17. During the course of hearing before us the ld. counsel for the assessee argued that these securities and shares have been acquired by the assessee-bank in compliance to the directions of R.B.I. These could not be considered investments made by the assessee-bank as it had no choice in the matter and has necessarily been required to purchase them. The market price of these shares and securities steadily declined but the assessee was obliged to show them in the books of account at cost only. As a result, the assessee over course of years incurred huge loss which were not reflected in the books of account and income-tax returns. Somewhere in 1984 it came to the notice of the assessee-bank that in the case of a sister bank, viz, Corporation Bank the returns of income had been filed claiming loss arising on account of difference between the market price and the cost of purchase of such securities and shares. Though the CIT(Appeals) negatived the claim of the bank, the I.T.A.T. allowed the deduction claimed by that assessee. The General Manager of the assessee-bank therefore, submitted a detailed note and the Board of Directors of the assessee-bank in its meeting held on 29th December, 1984 approved that closing stock of securities as on 31st December, 1984 may be valued on the basis of cost or market value whichever is lower and the loss thus arising may be treated to be a business loss for the sole purpose of the assessee-bank's tax assessment for the assessment year 1985-86.
18. On these facts the ld. counsel for the assessee relied upon the Board's Circular No. 599 dated 24th April, 1991 reported in 189 ITR (Statutes) 126. Para 2 of this circular reads as under :
"2. The matter has been considered by the Board and it has been decided that the securities must be regarded as stock-in-trade by the banks. Therefore, the claim of loss, if debited in the books of account, would be given the same treatment as is normally given to the stock in-trade. As far as the second issue is concerned, both the interest payments and receipts must be regarded as revenue payments/ receipts, and only the net interest on securities shall be brought to tax as business income."

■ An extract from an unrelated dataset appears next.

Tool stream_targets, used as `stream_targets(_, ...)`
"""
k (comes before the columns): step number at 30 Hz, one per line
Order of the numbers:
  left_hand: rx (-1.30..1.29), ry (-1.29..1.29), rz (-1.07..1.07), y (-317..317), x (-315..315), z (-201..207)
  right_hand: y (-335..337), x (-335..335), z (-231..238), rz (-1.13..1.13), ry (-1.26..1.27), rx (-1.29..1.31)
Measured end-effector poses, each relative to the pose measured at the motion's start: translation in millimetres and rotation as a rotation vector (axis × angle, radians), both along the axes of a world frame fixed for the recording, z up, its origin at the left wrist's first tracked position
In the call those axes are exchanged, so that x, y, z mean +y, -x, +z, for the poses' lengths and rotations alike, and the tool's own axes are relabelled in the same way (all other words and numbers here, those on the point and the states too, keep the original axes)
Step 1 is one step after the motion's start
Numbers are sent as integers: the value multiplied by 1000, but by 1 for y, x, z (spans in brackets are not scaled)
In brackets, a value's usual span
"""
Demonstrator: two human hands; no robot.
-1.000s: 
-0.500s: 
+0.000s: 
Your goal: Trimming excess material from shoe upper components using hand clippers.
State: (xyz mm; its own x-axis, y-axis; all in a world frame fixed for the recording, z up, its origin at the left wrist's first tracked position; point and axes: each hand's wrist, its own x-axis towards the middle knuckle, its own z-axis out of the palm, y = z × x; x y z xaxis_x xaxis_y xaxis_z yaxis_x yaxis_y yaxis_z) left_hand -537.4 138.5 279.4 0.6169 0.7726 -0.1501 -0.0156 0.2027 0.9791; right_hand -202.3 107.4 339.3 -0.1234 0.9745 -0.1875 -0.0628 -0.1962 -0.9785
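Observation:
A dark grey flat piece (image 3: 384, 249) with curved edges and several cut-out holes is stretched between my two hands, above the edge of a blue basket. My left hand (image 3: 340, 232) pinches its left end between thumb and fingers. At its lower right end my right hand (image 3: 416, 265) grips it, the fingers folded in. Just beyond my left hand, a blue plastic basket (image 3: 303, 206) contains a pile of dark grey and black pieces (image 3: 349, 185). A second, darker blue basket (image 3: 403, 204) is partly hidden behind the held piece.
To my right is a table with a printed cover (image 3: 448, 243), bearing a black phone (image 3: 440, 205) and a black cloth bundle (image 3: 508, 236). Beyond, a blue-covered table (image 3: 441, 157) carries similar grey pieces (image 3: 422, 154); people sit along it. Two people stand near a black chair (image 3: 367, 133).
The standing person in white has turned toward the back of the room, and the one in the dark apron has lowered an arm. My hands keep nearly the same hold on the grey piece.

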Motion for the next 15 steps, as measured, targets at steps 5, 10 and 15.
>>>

19. Dr. Debi Pal, ld. counsel for the assessee argued that in the case of a bank holding of Government securities is always incidental to carrying on of business and the Ld. CIT(Appeals) was not justified in drawing the distinction between investments and stock-in-trade as done by him. Reliance was placed on the judgment of the Calcutta High Court in United Bank of India Ltd. v. CIT[1963] 50 ITR 258. Wherein holding of securities was held incidental to carrying of business. The Ld. counsel further informed that there was no basis for the distinction drawn by the Ld. CIT(Appeals) inasmuch as in the past assessments of the assessee-bank which were completed on the valuation of the closing stock on cost basis, the income or loss arising to the assessee on sale of securities was always treated to be on trading account of the assessee.

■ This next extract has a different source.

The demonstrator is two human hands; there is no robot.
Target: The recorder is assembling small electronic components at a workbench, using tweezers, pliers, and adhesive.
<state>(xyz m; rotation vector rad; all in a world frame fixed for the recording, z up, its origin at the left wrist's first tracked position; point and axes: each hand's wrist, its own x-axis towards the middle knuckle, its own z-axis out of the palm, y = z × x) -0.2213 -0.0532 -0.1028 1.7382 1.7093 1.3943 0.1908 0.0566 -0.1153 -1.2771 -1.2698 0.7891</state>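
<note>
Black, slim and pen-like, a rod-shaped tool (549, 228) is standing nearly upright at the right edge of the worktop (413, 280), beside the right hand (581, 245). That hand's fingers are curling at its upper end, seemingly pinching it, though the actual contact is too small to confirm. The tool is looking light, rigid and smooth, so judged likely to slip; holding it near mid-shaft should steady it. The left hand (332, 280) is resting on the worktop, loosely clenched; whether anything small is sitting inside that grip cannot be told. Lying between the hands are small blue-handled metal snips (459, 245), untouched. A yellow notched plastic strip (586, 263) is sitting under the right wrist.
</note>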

20. The ld. counsel for the assessee further argued that it was true that the assessee had changed its method of accounting. But this change of method of accounting became necessary because otherwise the books of account of the assessee reflected distorted results without taking into account that the market price of these shares was substantially lower. After this change of method of accounting was effected, the assessee has followed the changed method of accounting regularly and consistently in all subsequent assessment years. The assessee was entitled to make this change in the method of accounting. The ld. counsel cited a number of case laws and placed particular emphasis on the judgment of the Hon'ble Calcutta High Court in 114 C.T.R. 271 (Cal.) and Snow White Food Products Co. Ltd's case 141 ITR 847.

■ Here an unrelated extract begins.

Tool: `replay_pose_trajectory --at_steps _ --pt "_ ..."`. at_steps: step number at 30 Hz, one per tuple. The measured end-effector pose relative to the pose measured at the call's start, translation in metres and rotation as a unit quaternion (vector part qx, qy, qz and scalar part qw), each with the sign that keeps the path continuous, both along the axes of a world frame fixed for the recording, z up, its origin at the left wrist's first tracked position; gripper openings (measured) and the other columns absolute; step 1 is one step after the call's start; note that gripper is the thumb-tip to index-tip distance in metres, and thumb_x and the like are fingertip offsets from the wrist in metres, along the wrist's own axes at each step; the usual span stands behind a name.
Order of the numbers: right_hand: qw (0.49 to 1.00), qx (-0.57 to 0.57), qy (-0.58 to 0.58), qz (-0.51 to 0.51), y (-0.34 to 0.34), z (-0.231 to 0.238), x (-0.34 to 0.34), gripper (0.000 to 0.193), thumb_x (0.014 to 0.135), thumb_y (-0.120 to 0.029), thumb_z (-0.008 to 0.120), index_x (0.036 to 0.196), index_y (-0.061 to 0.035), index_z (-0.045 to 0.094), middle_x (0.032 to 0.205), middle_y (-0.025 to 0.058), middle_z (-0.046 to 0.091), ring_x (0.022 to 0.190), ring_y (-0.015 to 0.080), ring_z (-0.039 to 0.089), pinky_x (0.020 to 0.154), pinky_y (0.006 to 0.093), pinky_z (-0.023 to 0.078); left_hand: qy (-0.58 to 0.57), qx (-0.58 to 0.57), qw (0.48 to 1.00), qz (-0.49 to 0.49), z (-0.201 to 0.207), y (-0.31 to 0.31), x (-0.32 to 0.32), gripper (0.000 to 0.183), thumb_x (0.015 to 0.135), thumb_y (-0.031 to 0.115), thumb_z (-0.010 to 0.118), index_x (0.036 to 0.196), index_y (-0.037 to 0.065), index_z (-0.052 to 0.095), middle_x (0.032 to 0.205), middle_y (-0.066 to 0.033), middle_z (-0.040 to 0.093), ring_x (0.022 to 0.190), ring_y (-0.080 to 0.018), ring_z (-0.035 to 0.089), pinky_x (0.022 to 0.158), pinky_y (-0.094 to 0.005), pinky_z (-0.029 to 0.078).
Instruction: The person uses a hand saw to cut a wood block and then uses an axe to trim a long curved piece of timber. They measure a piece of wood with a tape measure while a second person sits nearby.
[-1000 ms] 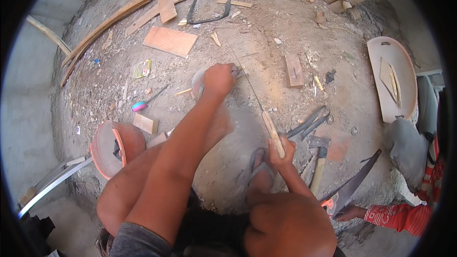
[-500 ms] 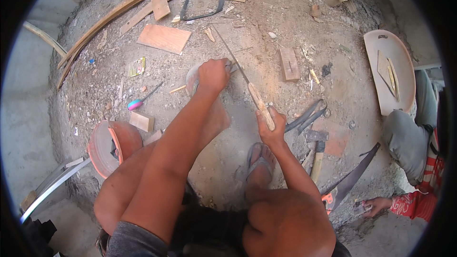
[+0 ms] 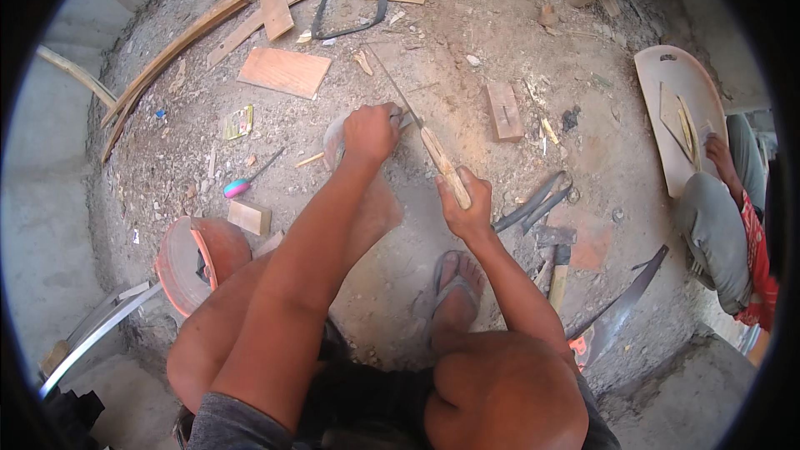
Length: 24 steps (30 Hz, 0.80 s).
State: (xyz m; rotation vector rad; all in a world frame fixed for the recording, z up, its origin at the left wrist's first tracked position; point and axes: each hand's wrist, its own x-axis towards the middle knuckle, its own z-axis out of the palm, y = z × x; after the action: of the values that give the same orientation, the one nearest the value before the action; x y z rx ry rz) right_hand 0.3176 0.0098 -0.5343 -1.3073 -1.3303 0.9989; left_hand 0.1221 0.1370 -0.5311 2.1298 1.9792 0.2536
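Observation:
My right hand [image 3: 467,207] is closed around the pale wooden handle [image 3: 442,162] of a long, thin, dark-bladed tool. Its narrow blade [image 3: 392,82] slants away to the far left and passes just right of my left hand. My left hand [image 3: 370,135] is clenched at the middle of the ground. A rounded greyish piece [image 3: 334,140] shows at its left side, and a small dark bit pokes out at its right; the fingers hide what they grip. Whether the blade touches it, I cannot tell.
A flat board [image 3: 285,72], wood strips and a small wooden block [image 3: 504,112] lie ahead. An orange bucket [image 3: 225,252] lies tipped at left, near a screwdriver [image 3: 239,187]. Right are a hammer [image 3: 559,275], a handsaw [image 3: 621,308] and a co-worker's hand [image 3: 722,157] beside a pale chair-back-shaped panel [image 3: 654,75].
My right hand has drawn the tool slightly up and left, toward my left hand, which stays nearly in place. The co-worker's hand has left the lower right and a hand now shows by the panel.

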Motion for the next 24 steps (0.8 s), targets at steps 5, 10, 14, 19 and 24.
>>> replay_pose_trajectory --at_steps 5,10,14,19,24 --pt "0.999 0.033 -0.038 -0.004 -0.087 -0.009 0.029 0.021 0.089 -0.005 0.071 0.075 -0.0006 0.055 0.056 0.0083 0.056 0.048 0.0125 0.057 0.047 0.0308 0.042 0.004 -0.014 1.000 0.006 0.005 -0.003 -0.008 0.019 0.088 0.026 0.072 0.106 0.020 0.077 0.081 -0.0189 0.072 0.079 -0.0391 0.071 0.073 -0.0486 0.056" --pt "0.995 0.013 -0.102 0.001 -0.129 -0.006 0.065 0.022 0.085 -0.004 0.070 0.072 -0.0022 0.053 0.057 0.0097 0.054 0.046 0.0173 0.056 0.047 0.0315 0.042 0.014 -0.010 1.000 0.018 -0.003 0.001 -0.008 0.021 0.089 0.031 0.072 0.105 0.018 0.076 0.081 -0.0180 0.073 0.079 -0.0390 0.072 0.072 -0.0486 0.056" --pt "0.984 0.106 -0.128 -0.055 -0.093 0.000 0.069 0.021 0.083 -0.005 0.072 0.073 -0.0028 0.054 0.060 0.0110 0.056 0.047 0.0238 0.057 0.049 0.0330 0.043 -0.006 -0.004 1.000 0.016 -0.001 0.002 -0.002 0.024 0.089 0.034 0.072 0.106 0.018 0.077 0.084 -0.0174 0.074 0.081 -0.0381 0.072 0.073 -0.0488 0.056" --pt "0.975 0.117 -0.171 -0.082 -0.056 0.001 0.074 0.021 0.083 -0.012 0.074 0.077 -0.0026 0.057 0.063 0.0120 0.055 0.051 0.0313 0.056 0.049 0.0399 0.044 0.004 -0.038 0.999 0.033 0.012 -0.001 0.005 0.023 0.092 0.033 0.070 0.109 0.018 0.075 0.087 -0.0184 0.075 0.086 -0.0384 0.072 0.078 -0.0486 0.056" --pt "0.927 0.001 -0.374 0.009 -0.056 -0.012 0.090 0.026 0.084 -0.020 0.076 0.095 -0.0002 0.062 0.094 0.0182 0.063 0.088 0.0389 0.063 0.073 0.0472 0.051 -0.043 0.036 0.996 0.064 0.012 0.008 -0.005 0.025 0.096 0.032 0.068 0.113 0.014 0.072 0.093 -0.0195 0.074 0.089 -0.0395 0.072 0.081 -0.0477 0.055"
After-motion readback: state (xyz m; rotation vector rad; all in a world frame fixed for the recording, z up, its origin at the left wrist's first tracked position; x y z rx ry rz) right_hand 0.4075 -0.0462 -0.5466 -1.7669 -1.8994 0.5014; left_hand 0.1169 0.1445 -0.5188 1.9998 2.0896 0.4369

21. The ld. counsel for the assessee argued that the claim made by the assessee in this behalf are perfectly in order. An identical issue came to be considered by the Hon'ble Karnataka High Court in the case of CIT v. Corporation Bank Ltd. [1988] 174 ITR 616/41 Taxman 161. In that case also the assessee valued the closing stock of shares and securities on cost basis but in the return of income claimed loss on the basis that market price on the relevant date was much lower than the cost price recorded in the books of account. After consideration of the matter the Hon'ble Karnataka High Court held that the Tribunal was justified in approving the method of valuation adopted by the assessee for the relevant assessment year. Their Lordships, therefore, answered the question against the Revenue.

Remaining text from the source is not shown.